Name Type Description
backwards_adjacency Dict

A dictionary mapping each task to its parent tasks for reverse traversal.

column_labels List[str]

A list of column labels provided in the spec file.

maestro_adjacency_table OrderedDict

An ordered dict showing adjacency of nodes. Comes from a maestrowf ExecutionGraph.

maestro_values OrderedDict

An ordered dict of the values at each node. Comes from a maestrowf ExecutionGraph.

parameter_info Dict

A dict containing information about parameters in the study.

study_name str

The name of the study.

Methods:

Name Description
calc_backwards_adjacency

Initializes the backwards adjacency table.

calc_depth

Calculate the depth of the given node and its children.

children

Return the children of the task.

compatible_merlin_expansion

Check if two tasks are compatible for Merlin expansion.

find_chain

Find the chain containing the task.

find_independent_chains

Finds independent chains and adjusts with the groups of chains to maximize parallelism.

group_by_depth

Group Directed Acyclic Graph (DAG) tasks by depth.

group_tasks

Group independent tasks in a DAG.

num_children

Find the number of children for the given task in the DAG.

num_parents

Find the number of parents for the given task in the DAG.

parents

Return the parents of the task.

step

Return a Step object for the given task name.

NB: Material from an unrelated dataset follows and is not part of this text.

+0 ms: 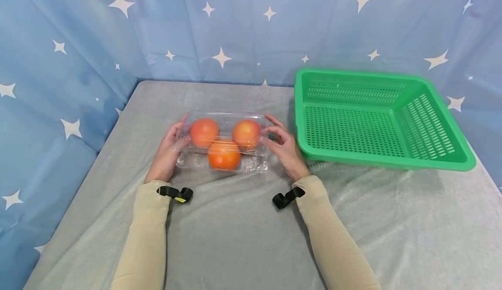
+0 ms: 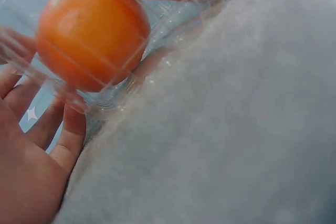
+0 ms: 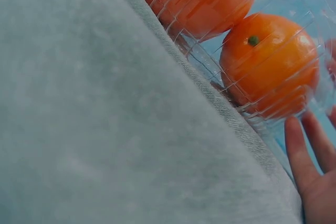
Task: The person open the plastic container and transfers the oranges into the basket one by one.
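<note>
Three oranges lie in a clear plastic clamshell box on the cloth: a left orange, a right orange and a front orange. The clear lid covers the back two and overlaps the front one. My left hand holds the box's left end, thumb and fingers about its edge. At the right end, my right hand grips the plastic between thumb and fingers. Through the plastic, the left wrist view shows one orange close to my fingers; the right wrist view shows another orange beside my fingertips.
A green perforated basket stands on the right of the table, close beside my right hand. Grey cloth covers the table. A blue curtain with white stars hangs behind and on the left.
</note>
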A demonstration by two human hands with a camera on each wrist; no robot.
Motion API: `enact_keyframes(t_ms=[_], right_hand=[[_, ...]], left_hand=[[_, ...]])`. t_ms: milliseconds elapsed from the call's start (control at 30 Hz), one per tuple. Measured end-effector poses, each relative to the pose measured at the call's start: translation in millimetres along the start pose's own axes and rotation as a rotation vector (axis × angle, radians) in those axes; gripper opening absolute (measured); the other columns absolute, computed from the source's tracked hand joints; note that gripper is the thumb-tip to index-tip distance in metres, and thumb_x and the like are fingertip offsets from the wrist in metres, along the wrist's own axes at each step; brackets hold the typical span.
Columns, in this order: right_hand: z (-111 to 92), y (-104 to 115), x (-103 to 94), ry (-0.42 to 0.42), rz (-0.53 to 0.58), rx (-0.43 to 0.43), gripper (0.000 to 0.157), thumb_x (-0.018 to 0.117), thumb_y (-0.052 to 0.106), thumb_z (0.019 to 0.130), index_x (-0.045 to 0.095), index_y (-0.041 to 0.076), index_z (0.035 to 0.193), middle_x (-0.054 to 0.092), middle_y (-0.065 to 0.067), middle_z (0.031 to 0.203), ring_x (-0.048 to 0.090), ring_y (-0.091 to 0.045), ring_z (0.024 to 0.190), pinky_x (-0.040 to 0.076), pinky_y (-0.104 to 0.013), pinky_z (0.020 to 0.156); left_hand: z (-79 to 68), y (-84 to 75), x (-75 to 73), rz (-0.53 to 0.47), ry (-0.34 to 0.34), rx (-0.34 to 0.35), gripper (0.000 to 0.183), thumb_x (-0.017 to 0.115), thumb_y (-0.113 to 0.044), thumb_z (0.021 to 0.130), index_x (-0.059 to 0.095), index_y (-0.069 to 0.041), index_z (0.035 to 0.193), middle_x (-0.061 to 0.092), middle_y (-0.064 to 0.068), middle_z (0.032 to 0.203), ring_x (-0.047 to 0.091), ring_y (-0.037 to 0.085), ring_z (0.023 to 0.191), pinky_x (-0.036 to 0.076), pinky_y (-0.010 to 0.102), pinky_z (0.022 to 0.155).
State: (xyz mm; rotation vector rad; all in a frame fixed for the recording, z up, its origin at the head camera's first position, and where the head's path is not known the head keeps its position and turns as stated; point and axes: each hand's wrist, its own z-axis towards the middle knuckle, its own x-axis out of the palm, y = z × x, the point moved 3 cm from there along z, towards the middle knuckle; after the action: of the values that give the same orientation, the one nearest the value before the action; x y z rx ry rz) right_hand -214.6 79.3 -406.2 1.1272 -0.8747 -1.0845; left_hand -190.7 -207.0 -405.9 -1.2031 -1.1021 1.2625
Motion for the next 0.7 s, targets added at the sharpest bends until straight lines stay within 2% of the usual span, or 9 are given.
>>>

Source code in merlin/study/dag.py
class DAG:
    """
    This class provides methods on a task graph that Merlin needs for staging
    tasks in Celery. It is initialized from a Maestro `ExecutionGraph`, and the
    major entry point is the group_tasks method, which provides groups of
    independent chains of tasks.

    Attributes:
        backwards_adjacency (Dict): A dictionary mapping each task to its parent tasks for reverse
            traversal.
        column_labels (List[str]): A list of column labels provided in the spec file.
        maestro_adjacency_table (OrderedDict): An ordered dict showing adjacency of nodes. Comes from
            a maestrowf `ExecutionGraph`.
        maestro_values (OrderedDict): An ordered dict of the values at each node. Comes from a maestrowf
            `ExecutionGraph`.
        parameter_info (Dict): A dict containing information about parameters in the study.
        study_name (str): The name of the study.

    Methods:
        calc_backwards_adjacency: Initializes the backwards adjacency table.
        calc_depth: Calculate the depth of the given node and its children.
        children: Return the children of the task.
        compatible_merlin_expansion: Check if two tasks are compatible for Merlin expansion.
        find_chain: Find the chain containing the task.
        find_independent_chains: Finds independent chains and adjusts with the groups of chains
            to maximize parallelism.
        group_by_depth: Group Directed Acyclic Graph (DAG) tasks by depth.
        group_tasks: Group independent tasks in a DAG.
        num_children: Find the number of children for the given task in the DAG.
        num_parents: Find the number of parents for the given task in the DAG.
        parents: Return the parents of the task.
        step: Return a [`Step`][study.step.Step] object for the given task name.
    """

    def __init__(
        self,
        maestro_adjacency_table: OrderedDict,
        maestro_values: OrderedDict,
        column_labels: List[str],
        study_name: str,
        parameter_info: Dict,
    ):  # pylint: disable=R0913
        """
        Initializes a Directed Acyclic Graph (DAG) object, which represents a task graph used by Merlin
        for staging tasks in Celery. The DAG is initialized from a Maestro `ExecutionGraph` by unpacking
        its adjacency table and node values.

        Args:
            maestro_adjacency_table: An ordered dictionary representing the adjacency
                relationships between tasks in the graph. This comes from a Maestro `ExecutionGraph`.
            maestro_values: An ordered dictionary containing the values or metadata
                associated with each task in the graph. This also comes from a Maestro `ExecutionGraph`.
            column_labels: A list of column labels provided in the specification file,
                typically used to identify parameters or task attributes.
            study_name: The name of the study to which this DAG belongs.
            parameter_info: A dictionary containing information about the parameters in the study,
                such as their names and values.
        """
        # We used to store the entire maestro ExecutionGraph here but now it's
        # unpacked so we're only storing the 2 attributes from it that we use:
        # the adjacency table and the values. This had to happen to get pickle
        # to work for Celery.
        self.maestro_adjacency_table: OrderedDict = maestro_adjacency_table
        self.maestro_values: OrderedDict = maestro_values
        self.column_labels: List[str] = column_labels
        self.study_name: str = study_name
        self.parameter_info: Dict = parameter_info
        self.backwards_adjacency: Dict = {}
        self.calc_backwards_adjacency()

    def step(self, task_name: str) -> Step:
        """
        Return a Step object for the given task name.

        Args:
            task_name: The task name.

        Returns:
            A Merlin [`Step`][study.step.Step] object representing the
                task's configuration and parameters.
        """
        return Step(self.maestro_values[task_name], self.study_name, self.parameter_info)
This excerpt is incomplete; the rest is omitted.